Let’s finish this brake week with a collection of failed disc brakes.
Similar to the brake shoes in my last post, the adhesive or bonding of the friction material to the metal backing of these brake pads failed, and a section of pad slid out and was rubbing against the center of the rotor.
On the rear of the same car some of the pads had started sticking in the areas they’re supposed to slide. Could be from lack of lubricant or just age. In this picture, the pad on the left is crooked.
These are all the pads I took off that car. You can see all the pieces of friction material that were coming off. The smaller pads are from the rear, and you can see that they got crooked and unevenly worn, one even starting to wear into the metal.

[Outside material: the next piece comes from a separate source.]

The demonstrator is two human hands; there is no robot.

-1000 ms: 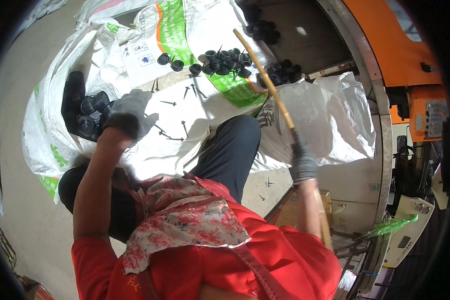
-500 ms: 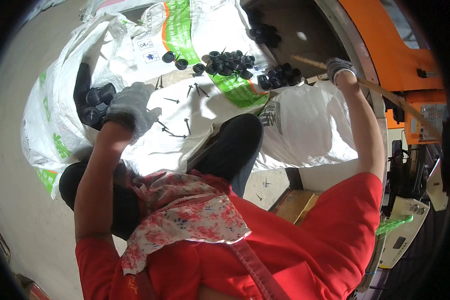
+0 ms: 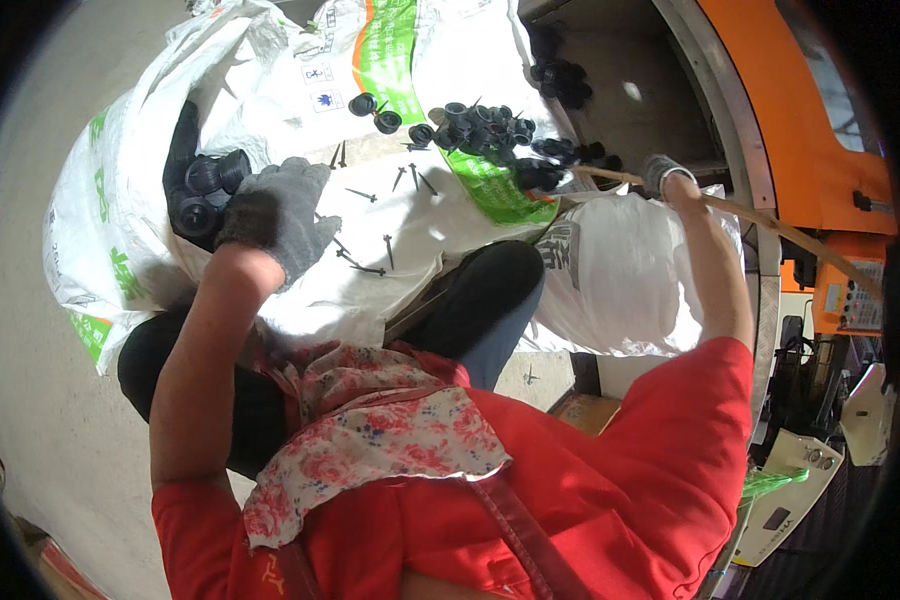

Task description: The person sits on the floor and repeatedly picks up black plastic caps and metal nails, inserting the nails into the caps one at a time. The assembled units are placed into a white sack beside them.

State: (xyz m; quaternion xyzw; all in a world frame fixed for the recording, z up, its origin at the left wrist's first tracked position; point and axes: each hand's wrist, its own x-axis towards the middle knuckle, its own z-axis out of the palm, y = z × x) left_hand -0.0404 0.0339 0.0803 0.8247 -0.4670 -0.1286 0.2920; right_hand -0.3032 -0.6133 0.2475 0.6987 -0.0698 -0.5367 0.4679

On the top is a brand new brake pad, so you can see how worn down these brakes are. The one on the left is very close to gone, but the one on the right wore through all the material down to the metal. Usually we recommend replacing brakes before they get all the way down to the metal, so you always have properly functioning brakes. Metal on metal doesn’t work nearly as well, and in New York it’s illegal.
Another pad that got crooked for some reason, wearing at a slant and into the metal backing.
Four-piston brakes are notorious for failures. Every time I went to recommend new pads and rotors I would make sure to try to push all the pistons back in to make sure none were seized. This caliper was fine, but the pads had gotten stuck, causing the one on the right to wear all the way down.
This is one with at least one seized piston. It would push out when the brake pedal was pressed, but wouldn’t go back in, causing the pad to continue to press against the rotor on that side, and wearing it very unevenly.
It looks like this must be a total failure of the caliper piston to even push outwards. The rotor is completely rusted. When you use your brakes it keeps them clean and free of rust, but this one obviously hadn’t been having the brake pads rub against it at all, so it just rusted up.